Since Baku, Yerevan, and other capitals are well aware of the facts and the scope of military assistance provided to Azerbaijan during the previous Karabakh war, the Turkish Foreign Minister’s statement actually doesn’t cause any special sensation. Here, the moment of disclosure and overtone are more crucial than the text itself. Turkey is currently in a dire situation as a result of: the disastrous aftereffects of a devastating earthquake (more than 50,000 fatalities, although this statistic, alas, may change in relation to the number of destroyed buildings); an acute financial and economic crisis; the requirement for significant investments for reconstruction work in the earthquake zone (and the real investors can be China and the wealthiest Arab monarchies of the Persian Gulf, which are not interested in the aggression of the coalition forces against Iran); finally, a complicated general election.

Recep Tayyip Erdoğan is more interested in building positive ties with China and Russia than in making Turkey face new challenges for Israel’s sake. Determining them to be a provocative conduct during the holy month of Ramadan, the Turkish President has harshly criticized recent operations taken by Israeli law enforcement authorities against the Islamic shrine of Al-Aqsa Mosque in Jerusalem. As a result, Turkey is sending a message to both Israel and its little brother Azerbaijan that starting a new confrontation in the region with unknown implications is not a good idea.

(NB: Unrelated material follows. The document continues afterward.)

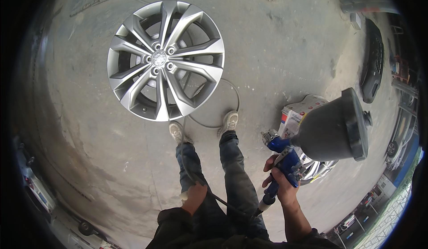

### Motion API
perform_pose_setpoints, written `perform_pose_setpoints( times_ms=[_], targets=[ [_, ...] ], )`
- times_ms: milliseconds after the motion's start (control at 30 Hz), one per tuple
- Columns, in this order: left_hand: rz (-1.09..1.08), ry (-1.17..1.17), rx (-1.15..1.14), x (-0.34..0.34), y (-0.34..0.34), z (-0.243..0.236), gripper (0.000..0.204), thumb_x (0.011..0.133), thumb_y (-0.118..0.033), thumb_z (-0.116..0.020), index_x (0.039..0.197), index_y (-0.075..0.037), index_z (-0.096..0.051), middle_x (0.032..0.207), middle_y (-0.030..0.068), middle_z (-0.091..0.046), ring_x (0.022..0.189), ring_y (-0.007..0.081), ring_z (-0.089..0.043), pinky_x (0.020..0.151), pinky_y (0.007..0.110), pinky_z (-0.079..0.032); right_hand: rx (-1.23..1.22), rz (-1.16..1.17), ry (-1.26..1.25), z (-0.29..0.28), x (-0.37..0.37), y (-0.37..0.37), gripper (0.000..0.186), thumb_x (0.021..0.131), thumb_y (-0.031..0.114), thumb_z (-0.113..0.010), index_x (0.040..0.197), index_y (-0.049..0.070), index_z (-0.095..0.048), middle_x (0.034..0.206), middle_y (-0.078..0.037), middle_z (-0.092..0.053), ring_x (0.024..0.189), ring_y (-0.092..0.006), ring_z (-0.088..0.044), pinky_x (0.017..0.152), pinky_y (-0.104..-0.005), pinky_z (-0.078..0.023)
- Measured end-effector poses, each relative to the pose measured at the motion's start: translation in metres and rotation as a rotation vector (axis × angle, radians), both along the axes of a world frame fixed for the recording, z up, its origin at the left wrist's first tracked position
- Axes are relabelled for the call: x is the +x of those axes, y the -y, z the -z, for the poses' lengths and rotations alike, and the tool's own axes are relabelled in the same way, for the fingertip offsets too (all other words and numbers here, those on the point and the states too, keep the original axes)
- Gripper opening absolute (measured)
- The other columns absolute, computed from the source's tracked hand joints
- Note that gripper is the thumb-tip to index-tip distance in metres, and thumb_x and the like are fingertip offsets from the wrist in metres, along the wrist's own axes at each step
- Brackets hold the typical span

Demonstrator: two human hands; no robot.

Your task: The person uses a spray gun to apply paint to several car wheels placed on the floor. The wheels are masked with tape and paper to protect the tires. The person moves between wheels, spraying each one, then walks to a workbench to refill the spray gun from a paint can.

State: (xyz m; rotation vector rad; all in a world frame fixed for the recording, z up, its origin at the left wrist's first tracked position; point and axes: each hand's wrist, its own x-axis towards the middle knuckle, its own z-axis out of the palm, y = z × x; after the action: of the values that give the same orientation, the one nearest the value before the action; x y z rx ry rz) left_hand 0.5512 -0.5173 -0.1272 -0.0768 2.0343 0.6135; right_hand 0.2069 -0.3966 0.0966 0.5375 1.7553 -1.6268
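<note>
My right hand point(281, 183) grips the blue handle of a spray gun point(285, 157) with a large grey cup point(335, 128) on top, held at waist height to my right. From the gun's base a dark hose point(209, 191) runs left across my legs. Low by my left thigh, my left hand point(194, 197) rests against that hose; its fingers are hidden, so whether it grips the hose is unclear. A silver multi-spoke alloy wheel point(165, 60) lies flat on the concrete floor just ahead of my shoes point(203, 128).
A metal can with a white label point(298, 115) stands on the floor behind the spray gun. A thin hose loop point(232, 98) curls past the wheel. A dark car bumper point(373, 66) lies at the far right. Parked cars line the left and right rims.
</note>
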Motion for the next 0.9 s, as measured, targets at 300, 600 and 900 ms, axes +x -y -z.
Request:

Meanwhile, a recent phone conversation between Azerbaijan’s and Iran’s foreign ministers resulted in Mr Hossein Amir Abdollahian canceling his decision to change the Envoy to Baku. This could imply that Iran does not see the need to initiate a new policy with Azerbaijan, or that it has stopped issuing warnings to Baku. Indeed, the deterioration of relations between Shia Iran and Azerbaijan recalls a certain resemblance in the relations between Slavic Russia and Ukraine. Neither Russia nor Iran wants conflict with fraternal Ukraine and Azerbaijan, where relations are artificially aggravated with the interference of the same US and its allies.

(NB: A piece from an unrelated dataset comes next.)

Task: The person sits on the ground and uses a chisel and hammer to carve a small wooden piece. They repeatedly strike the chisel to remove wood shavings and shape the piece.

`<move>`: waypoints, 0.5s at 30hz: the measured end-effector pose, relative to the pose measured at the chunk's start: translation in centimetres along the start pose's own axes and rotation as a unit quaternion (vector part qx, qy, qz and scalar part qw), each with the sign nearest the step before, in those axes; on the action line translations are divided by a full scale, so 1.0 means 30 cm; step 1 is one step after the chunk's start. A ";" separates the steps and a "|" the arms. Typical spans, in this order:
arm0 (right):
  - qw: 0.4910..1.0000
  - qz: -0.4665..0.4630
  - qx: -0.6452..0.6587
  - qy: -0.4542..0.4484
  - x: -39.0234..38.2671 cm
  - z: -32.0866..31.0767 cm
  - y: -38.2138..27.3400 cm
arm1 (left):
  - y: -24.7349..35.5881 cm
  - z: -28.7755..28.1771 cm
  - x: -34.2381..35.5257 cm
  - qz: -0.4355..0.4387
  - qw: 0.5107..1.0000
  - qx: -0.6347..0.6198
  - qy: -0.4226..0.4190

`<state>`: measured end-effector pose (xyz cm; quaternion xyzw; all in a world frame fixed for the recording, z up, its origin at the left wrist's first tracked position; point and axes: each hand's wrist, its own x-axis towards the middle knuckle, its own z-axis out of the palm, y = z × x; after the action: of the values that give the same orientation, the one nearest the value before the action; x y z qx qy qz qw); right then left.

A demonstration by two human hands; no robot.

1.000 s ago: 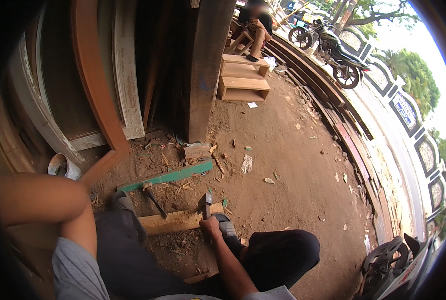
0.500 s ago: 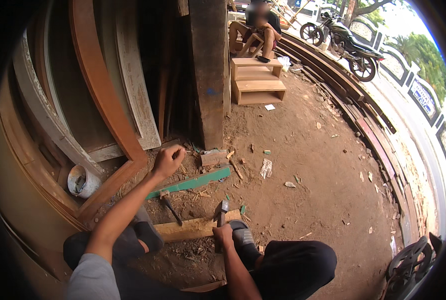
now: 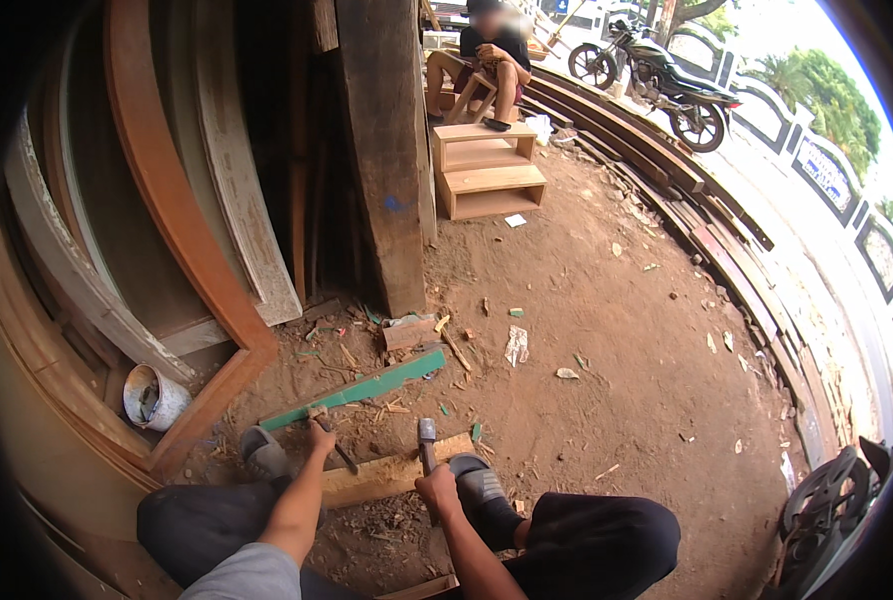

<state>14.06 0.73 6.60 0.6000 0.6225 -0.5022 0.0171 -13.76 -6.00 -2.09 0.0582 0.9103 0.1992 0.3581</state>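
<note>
My left hand (image 3: 322, 438) is wrapped round a dark chisel-like tool (image 3: 343, 454) with a light wooden top; its lower end meets a pale yellowish plank (image 3: 387, 478) lying on the dirt between my feet. To the right, my right hand (image 3: 437, 487) grips a hammer (image 3: 427, 433) by its handle, its metal head pointing away from me over the plank. A long green-painted board (image 3: 367, 385) lies just beyond the plank among wood chips and scraps.
Wooden frames (image 3: 187, 220) and a post (image 3: 382, 160) stand left, beside a white bucket (image 3: 157, 395). Another person (image 3: 492, 60) sits behind two stacked wooden boxes (image 3: 492, 180). Long timbers (image 3: 717, 280) edge the right, with a motorcycle (image 3: 657, 90) beyond and dark wheels (image 3: 817, 510) lower right.
My left hand moved from near my body up above the green board, then down onto the chisel-like tool. The hammer stays in my right hand, shifted slightly.
</note>
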 end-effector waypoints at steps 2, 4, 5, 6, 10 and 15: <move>1.000 -0.006 0.011 0.011 0.011 0.024 0.024 | -0.062 0.019 0.064 -0.011 0.999 -0.035 0.038; 0.999 0.008 0.038 -0.019 0.035 0.004 0.034 | -0.065 0.018 0.102 -0.046 0.995 -0.083 -0.014; 0.998 0.010 0.050 -0.031 0.051 -0.015 0.027 | -0.043 0.017 0.117 -0.067 0.989 -0.113 -0.060; 0.998 0.016 0.047 -0.033 0.051 -0.013 0.036 | -0.053 0.018 0.111 -0.065 0.987 -0.142 -0.036; 0.998 0.022 0.047 -0.029 0.039 -0.055 0.026 | -0.064 0.027 0.062 -0.035 0.948 -0.310 -0.064; 0.998 0.013 0.061 -0.017 0.094 0.007 0.096 | 0.093 -0.009 -0.124 0.065 0.896 -0.426 -0.104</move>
<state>15.35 2.03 3.00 0.5992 0.5826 -0.5491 -0.0023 -11.31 -4.47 1.57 -0.0205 0.6901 0.5836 0.4276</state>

They say that “better a bad peace than a good war.” It is preferable for Israel to accept the “bad peace” (or, even better, to reestablish good relations with Iran through the lens of the same mutually beneficial economy) rather than to escalate a conflict into the flames of a major war. The battle against Iran is an equation with many unknowns and a high likelihood of regional and global conflict becoming international with new participants.

Aleksandr SVARANTS, PhD in political science, professor, exclusively for the online magazine “New Eastern Outlook.